# Car Designed for Uberpool/Grabshare (ride-sharing)



## ilovecars (Aug 23, 2017)

I am a student from NUS doing a project on designing a car for ride-sharing. Any inputs on this or any discord with reference to this?


----------



## tohunt4me (Nov 23, 2015)

ilovecars said:


> I am a student from NUS doing a project on designing a car for ride-sharing. Any inputs on this or any discord with reference to this?


Must have 8 doors to slam.


----------



## ilovecars (Aug 23, 2017)

tohunt4me said:


> Must have 8 doors to slam.


SIMILAAANNN


----------



## tohunt4me (Nov 23, 2015)

What ideas do you have ?
Have you driven ?
Have you ridden ?
Are innovations to be directed towards driver, rider, or both ?

Could we have inexpensive sensors so pax cant open doors into bicyclists and traffic ? They just fling doors open without thinking or looking sometimes.

My biggest fear is customer stepping out into moving vehicle.

You could design handicap accessible vehicle, that could quickly convert to full capacity seating for ambulatory passengers when not used for handicapped.
This is big problem !
Loss of seating capacity to accompdate handicap passengers.
Some cities require 50% of taxi fleets to be accessible.
Soon, ride share will Have to follow.

Good design for this would sell RIGHT NOW.

Research mandates for handicap accessibility. You will see.
A worthy cause if you can do it.


----------



## pacifico (May 13, 2017)

Just a few ideas : Anti slam doors, anti puke system, adaptive suspension, inside easy glide in/out back seats, 4 indepent lock door buttons with cyclist, skater or longboard side detectors


----------



## Mars Troll Number 4 (Oct 30, 2015)

ilovecars said:


> I am a student from NUS doing a project on designing a car for ride-sharing. Any inputs on this or any discord with reference to this?


Hard plastic seats and a drain the floor so you can hose out the entire interior...


----------



## mindthelines (Jan 2, 2017)

Also, lexan or some other shatter resistant shields for the driver. 360 degree protection please. If you can isolate the air around the driver from the rest of the cabin even better.


----------



## NoDay (Jul 25, 2017)

A vehicle that is adaptable to drivers needs based on the market. Many accessories and low cost per mile to operate. 

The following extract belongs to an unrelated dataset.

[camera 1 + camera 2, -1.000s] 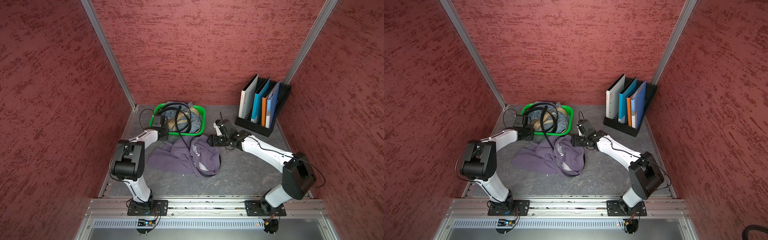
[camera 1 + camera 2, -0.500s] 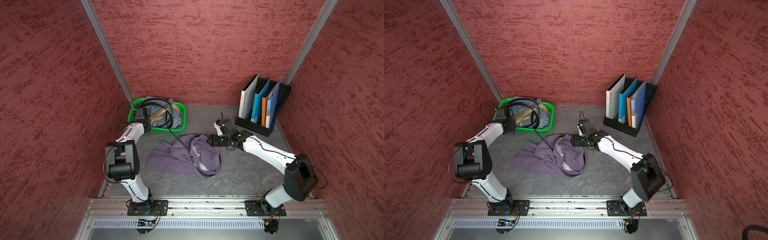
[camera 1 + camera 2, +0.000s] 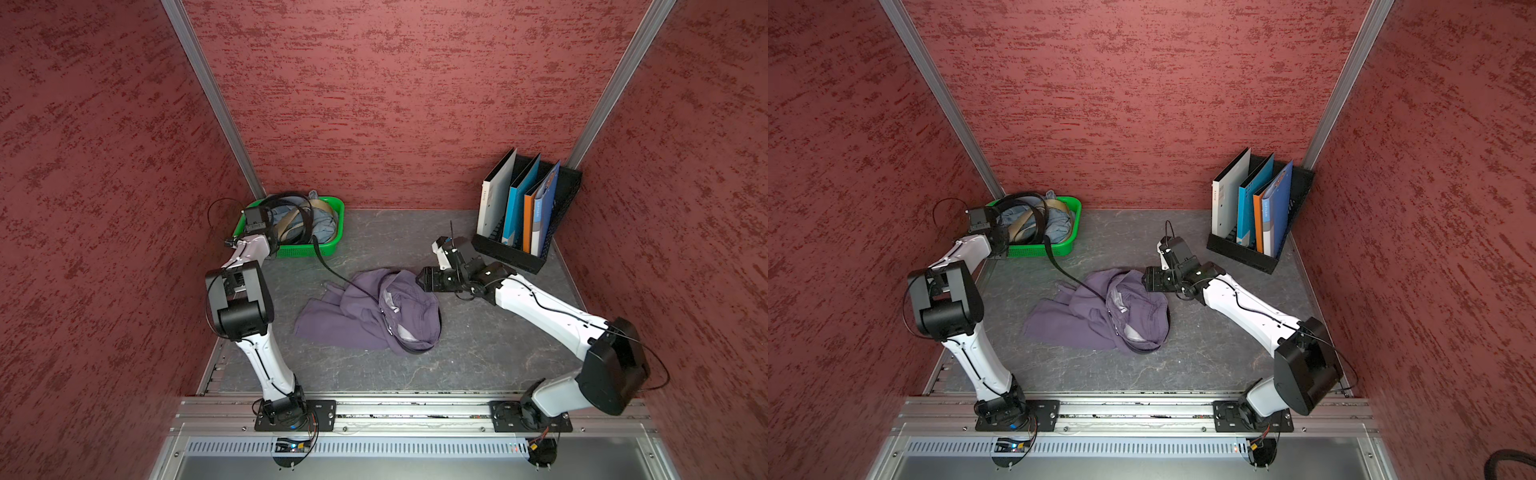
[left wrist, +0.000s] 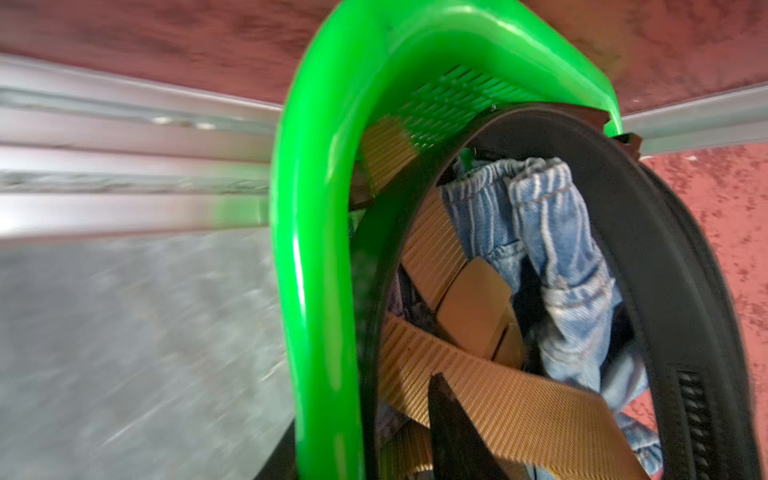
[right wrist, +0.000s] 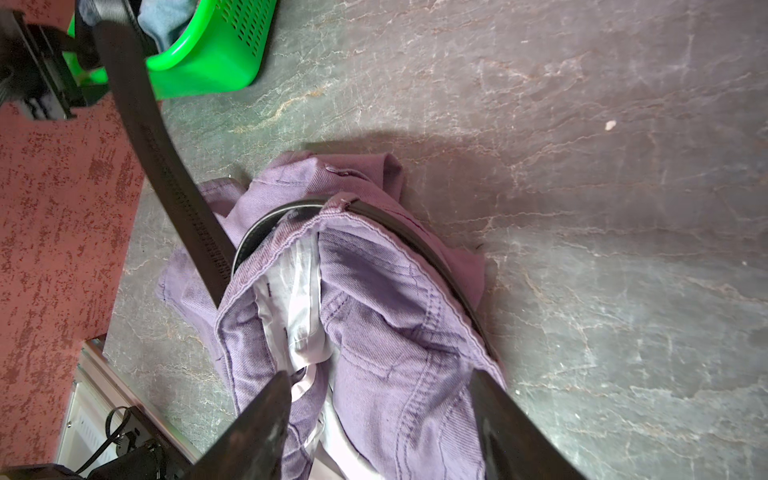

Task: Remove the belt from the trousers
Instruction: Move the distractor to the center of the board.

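Well, right gripper (image 5: 386, 386) straddled trousers (image 3: 353, 320), jaws wide, holding nothing. Belt (image 3: 332, 270) ran to basket (image 3: 291, 251). Left gripper (image 3: 272, 237) was there, grip unclear, possibly on belt.

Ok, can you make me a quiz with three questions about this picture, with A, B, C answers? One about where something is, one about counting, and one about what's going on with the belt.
1. Where is the green basket?
A) in a back corner
B) beside the file rack
C) on top of the trousers

2. How many folders stand in the black file rack?
A) two
B) four
C) six

3. How is the black belt?
A) lying wholly in the basket
B) still threaded through the purple trousers
C) rolled up beside the rack

Answers:
1 A: it is tucked into the corner, apart from the rack and the trousers.
2 B: white, blue, orange and blue covers show.
3 B: in the right wrist view it passes under a loop on the waistband.
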Robot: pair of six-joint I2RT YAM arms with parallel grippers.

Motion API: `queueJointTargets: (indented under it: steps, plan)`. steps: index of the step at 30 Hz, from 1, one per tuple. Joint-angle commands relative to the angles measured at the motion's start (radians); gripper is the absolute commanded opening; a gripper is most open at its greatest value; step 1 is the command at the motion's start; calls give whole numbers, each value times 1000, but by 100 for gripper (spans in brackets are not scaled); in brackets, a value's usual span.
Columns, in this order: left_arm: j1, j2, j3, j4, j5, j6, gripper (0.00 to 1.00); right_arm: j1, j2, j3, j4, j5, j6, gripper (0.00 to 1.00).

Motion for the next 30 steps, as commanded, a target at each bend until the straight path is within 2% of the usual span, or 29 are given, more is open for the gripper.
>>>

My perfect vehicle would have a cabin similar to those used in England, the cabin would have additional rear facing seats that can fold up and out of the way making room for a wheel chair if needed. 

Hybrid would be good - must have high gas mileage and low maintenance cost. 
Decent sound system and built in dash cameras which connect to the cloud.


----------



## Spotscat (May 8, 2017)

ilovecars said:


> I am a student from NUS doing a project on designing a car for ride-sharing. Any inputs on this or any discord with reference to this?


Well, let's see here...

It needs to be fuel efficient. It needs to be maneuverable. It should also be quick so that rides can be done in the least amount of time

The doors should be designed so that they cannot be slammed, and the interior needs to be designed so that messes (vomit) can be easily cleaned.

Delete the radio and sound system so the passengers cannot play their music, and remove any access to the heating and cooling system by the passengers as well.

No ability to carry luggage, groceries, or service animals would also be a plus. They are nothing more than a royal PITA.

Keep it simple to operate, and make it sexy so that passengers will want rides.

If I was going to design such a vehicle, it would look like this --


----------



## Adieu (Feb 21, 2016)

ilovecars said:


> I am a student from NUS doing a project on designing a car for ride-sharing. Any inputs on this or any discord with reference to this?


Something like a police Ford, vinyl floors vinyl seats....minus the V8


----------